Does Type 2 Diabetes Shorten Life Expectancy? - An Expert's Perspective

People with type 2 diabetes have a shorter life expectancy than those without the condition, on average, by about 10 years. Research has shown that a diagnosis of type 2 diabetes at age 15 can lead to a loss of 12 years of life, while a diagnosis at age 45 reduces life expectancy by 6 years and a diagnosis at age 65 reduces life expectancy by 2 years. However, at age 80, the diagnosis of type 2 diabetes has no effect on the years of life lost. Mortality rates for diabetic and non-diabetic populations vary by age group, as seen in Table 3.To ensure that you are doing everything you can to manage your diabetes effectively, Byram Healthcare offers a range of continuous blood glucose monitors.

Type 2 diabetes is a complex condition that can affect many different parts of the body and how they function. While having diabetes does not necessarily mean you will die at a younger age, many complications can arise that increase your risk of premature death. Lifestyle modification is the cornerstone of cardiovascular risk prevention, but physical activity can be more difficult for heavier and younger patients. The odds of survival for diabetics are highest among those in the age group up to 65 and equal to those of the non-diabetic population around age 70.

After analyzing data, researchers found that the average person with type 1 diabetes was 42.8 years old and had a life expectancy from then on of 32.6 years. The American Heart Association (AHA) estimates that adults with diabetes are two to four times more likely to suffer from fatal heart disease than those without diabetes. Rather than just focusing on how diabetes will affect your life, experts suggest that people with this condition should look at their overall health more broadly. We have tried to segregate diabetic and non-diabetic populations, as well as stratifying them by sex and age, but there is still the potential for selection bias due to a lack of information on comorbidity.

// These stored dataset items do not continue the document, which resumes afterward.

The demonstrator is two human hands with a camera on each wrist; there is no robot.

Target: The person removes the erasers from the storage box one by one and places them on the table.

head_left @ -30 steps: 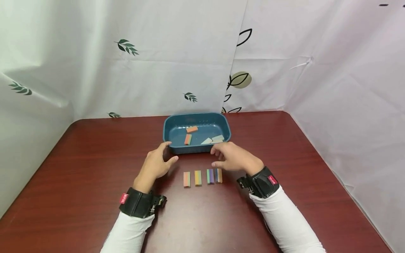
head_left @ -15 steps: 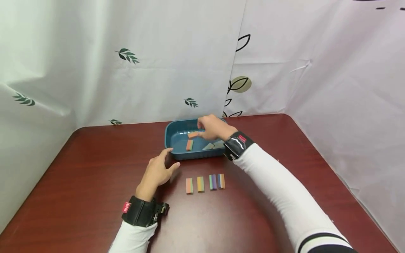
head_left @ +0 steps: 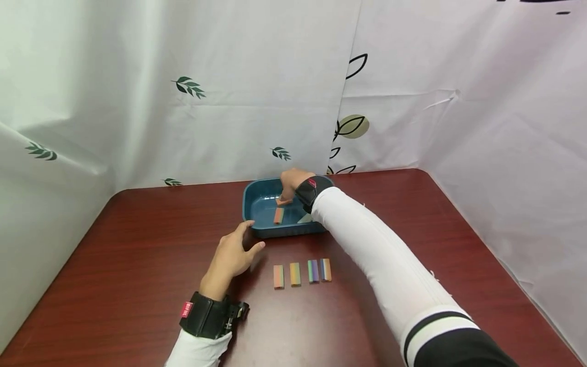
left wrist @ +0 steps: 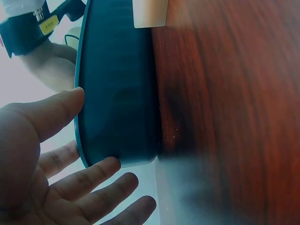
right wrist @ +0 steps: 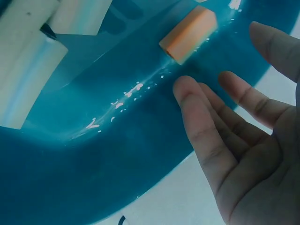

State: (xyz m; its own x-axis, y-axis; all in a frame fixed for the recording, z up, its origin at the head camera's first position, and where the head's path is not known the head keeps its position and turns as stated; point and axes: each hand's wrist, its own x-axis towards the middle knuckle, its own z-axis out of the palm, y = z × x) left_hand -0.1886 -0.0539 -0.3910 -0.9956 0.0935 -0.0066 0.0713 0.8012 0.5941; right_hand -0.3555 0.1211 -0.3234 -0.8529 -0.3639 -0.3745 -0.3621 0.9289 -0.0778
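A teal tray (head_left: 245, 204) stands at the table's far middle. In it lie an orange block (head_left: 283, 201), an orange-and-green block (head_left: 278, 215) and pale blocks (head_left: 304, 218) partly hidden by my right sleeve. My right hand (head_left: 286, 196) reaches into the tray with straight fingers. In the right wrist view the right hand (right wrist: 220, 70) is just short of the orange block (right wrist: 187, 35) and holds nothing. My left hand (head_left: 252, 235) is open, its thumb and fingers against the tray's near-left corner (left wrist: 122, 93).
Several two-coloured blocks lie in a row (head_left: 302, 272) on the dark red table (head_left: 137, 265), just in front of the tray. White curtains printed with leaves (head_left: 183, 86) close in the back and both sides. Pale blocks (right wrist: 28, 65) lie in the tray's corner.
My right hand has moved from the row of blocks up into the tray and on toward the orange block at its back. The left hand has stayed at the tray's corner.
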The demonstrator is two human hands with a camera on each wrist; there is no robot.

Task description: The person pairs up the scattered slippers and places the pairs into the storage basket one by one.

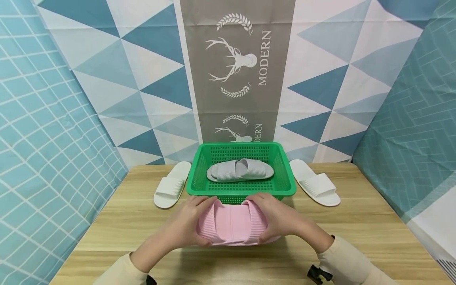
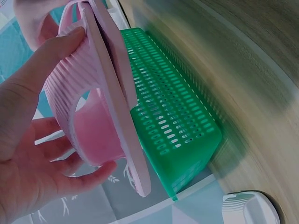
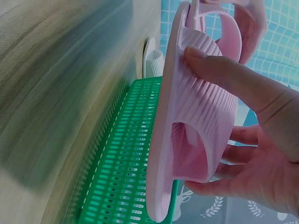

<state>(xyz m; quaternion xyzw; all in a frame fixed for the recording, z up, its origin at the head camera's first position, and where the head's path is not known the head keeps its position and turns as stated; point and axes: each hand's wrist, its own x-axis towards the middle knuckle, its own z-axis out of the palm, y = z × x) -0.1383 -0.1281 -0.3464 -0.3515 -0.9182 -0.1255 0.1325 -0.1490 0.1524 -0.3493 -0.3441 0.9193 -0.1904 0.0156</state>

Many people live with diabetes for years before being diagnosed, but once they receive it, they can address the condition head-on. For each individual, diabetes will progress differently, according to Joanne Rinker, RD, CDE, director of practice and content development at the American Association of Diabetes Educators. Unlike type 1 diabetes, an autoimmune disease, type 2 diabetes develops due to a combination of unhealthy lifestyle habits, genetics, and obesity. Age-adjusted risks of death show significant changes after age 60 for the diabetic population, coinciding with the age of diagnosis. But it's also true that no two people with diabetes are alike, and how a person manages their blood sugar level is key when considering how the disease might affect life span.

When you have type 2 diabetes, there are many factors that can increase your risk of complications, and these complications can affect your life expectancy.